Health Care at an Advanced Age: Myths and Misconceptions
- Gene D. Cohen, MD, PhD
- Center for Aging and Health; School of Medicine and Health Sciences; George Washington University; Washington, DC 20009
The rapid growth of America's older population that looms on the demographic horizon is by now a familiar concept. People aged 65 years and older, who today constitute about 12% of the U.S. population, will make up about 20% by the year 2020. The actual numbers are expected to double. This demographic shift comes at a time when an equally dramatic economic trend has claimed the nation's attention: the seemingly inexorable increase in health care costs as a percentage of the gross national product.
It seems nothing short of common sense to assume that the two trends are linked, and, in the current public debate about health care reform, they often are. It is a short misstep from that notion to the idea of cause and effect, that is, that America's growing older population is the major determinant of increasing health care costs.

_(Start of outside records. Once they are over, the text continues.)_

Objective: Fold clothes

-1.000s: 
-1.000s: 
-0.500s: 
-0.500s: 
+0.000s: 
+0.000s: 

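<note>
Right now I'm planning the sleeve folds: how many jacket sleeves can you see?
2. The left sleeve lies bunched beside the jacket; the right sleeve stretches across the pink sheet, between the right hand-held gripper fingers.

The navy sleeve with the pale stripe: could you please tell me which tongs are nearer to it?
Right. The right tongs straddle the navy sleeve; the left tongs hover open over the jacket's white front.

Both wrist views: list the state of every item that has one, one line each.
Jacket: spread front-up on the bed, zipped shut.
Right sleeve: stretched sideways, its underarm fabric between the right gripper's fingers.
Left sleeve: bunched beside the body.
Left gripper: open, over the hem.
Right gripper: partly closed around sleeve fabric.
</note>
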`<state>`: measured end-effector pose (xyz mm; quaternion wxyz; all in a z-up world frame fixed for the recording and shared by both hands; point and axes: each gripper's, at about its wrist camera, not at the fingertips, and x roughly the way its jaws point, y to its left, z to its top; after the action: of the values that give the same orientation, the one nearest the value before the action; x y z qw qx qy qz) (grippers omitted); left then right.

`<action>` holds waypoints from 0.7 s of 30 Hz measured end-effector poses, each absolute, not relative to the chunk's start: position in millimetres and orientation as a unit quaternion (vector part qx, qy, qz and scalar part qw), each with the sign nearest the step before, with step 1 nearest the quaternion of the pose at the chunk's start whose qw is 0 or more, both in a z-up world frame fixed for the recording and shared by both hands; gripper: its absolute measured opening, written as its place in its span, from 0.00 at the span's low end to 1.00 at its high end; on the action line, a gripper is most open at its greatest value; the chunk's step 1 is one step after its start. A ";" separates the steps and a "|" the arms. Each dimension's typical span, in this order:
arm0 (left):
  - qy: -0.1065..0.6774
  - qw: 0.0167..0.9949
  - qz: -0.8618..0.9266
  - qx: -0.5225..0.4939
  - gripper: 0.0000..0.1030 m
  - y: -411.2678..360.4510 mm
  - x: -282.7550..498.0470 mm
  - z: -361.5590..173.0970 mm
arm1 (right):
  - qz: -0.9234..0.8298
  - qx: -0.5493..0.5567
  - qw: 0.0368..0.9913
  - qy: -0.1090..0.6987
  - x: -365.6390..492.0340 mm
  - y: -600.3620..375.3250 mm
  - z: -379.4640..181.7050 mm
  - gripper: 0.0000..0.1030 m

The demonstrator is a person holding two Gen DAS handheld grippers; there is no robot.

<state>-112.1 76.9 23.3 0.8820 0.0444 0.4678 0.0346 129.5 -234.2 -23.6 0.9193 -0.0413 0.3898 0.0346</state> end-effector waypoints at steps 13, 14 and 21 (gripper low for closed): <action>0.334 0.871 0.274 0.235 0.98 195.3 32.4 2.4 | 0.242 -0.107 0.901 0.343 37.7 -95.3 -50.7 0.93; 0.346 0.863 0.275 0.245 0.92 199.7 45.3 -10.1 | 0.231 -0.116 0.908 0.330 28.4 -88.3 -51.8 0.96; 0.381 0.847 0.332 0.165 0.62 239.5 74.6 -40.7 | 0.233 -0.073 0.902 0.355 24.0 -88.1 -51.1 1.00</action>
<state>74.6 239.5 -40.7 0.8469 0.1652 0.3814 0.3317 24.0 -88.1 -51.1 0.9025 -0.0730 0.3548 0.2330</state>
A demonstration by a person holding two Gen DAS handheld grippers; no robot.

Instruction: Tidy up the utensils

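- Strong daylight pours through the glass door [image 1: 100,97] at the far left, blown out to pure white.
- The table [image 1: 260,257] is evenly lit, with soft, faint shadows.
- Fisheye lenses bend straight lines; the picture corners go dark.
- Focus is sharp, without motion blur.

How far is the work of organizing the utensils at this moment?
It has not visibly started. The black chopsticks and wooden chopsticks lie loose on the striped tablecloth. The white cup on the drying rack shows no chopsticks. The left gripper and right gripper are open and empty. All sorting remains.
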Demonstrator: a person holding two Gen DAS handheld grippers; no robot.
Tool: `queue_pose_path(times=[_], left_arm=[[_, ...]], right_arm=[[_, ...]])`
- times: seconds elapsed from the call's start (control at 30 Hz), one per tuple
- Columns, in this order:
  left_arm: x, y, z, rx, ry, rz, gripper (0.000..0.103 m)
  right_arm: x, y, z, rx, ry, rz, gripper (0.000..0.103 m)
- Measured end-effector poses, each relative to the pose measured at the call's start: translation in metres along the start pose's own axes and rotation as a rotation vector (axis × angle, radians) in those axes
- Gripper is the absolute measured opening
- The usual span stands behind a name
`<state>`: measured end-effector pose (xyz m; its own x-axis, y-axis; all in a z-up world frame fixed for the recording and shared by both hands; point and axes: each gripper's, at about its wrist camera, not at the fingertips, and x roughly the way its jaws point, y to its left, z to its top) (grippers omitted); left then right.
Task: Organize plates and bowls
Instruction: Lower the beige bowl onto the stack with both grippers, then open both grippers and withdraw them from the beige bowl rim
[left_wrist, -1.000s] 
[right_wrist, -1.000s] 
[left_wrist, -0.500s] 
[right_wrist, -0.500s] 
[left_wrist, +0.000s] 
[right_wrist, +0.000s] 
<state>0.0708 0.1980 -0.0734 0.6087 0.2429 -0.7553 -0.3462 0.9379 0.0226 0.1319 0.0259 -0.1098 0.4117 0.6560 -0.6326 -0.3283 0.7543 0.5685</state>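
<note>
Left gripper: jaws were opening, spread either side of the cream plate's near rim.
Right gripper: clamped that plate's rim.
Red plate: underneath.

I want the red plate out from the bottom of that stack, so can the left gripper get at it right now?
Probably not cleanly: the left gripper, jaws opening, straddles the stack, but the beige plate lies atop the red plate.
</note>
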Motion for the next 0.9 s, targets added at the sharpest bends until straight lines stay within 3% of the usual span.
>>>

At one extreme, these concepts have yielded proposals to ration health care for older people [1]. Such proposals incorporate the assumption that care for older people is generally expensive and futile. By limiting care for the aged, the argument goes, we could save large amounts of money now being wasted on interventions that do little good.
Not surprisingly, age-based rationing has been assailed on ethical grounds [2]. Commentators also have challenged the assumption that the demographic trend is a primary factor driving the economic trend [3]. It is also important to examine the clinical assumptions that underlie these proposals. What …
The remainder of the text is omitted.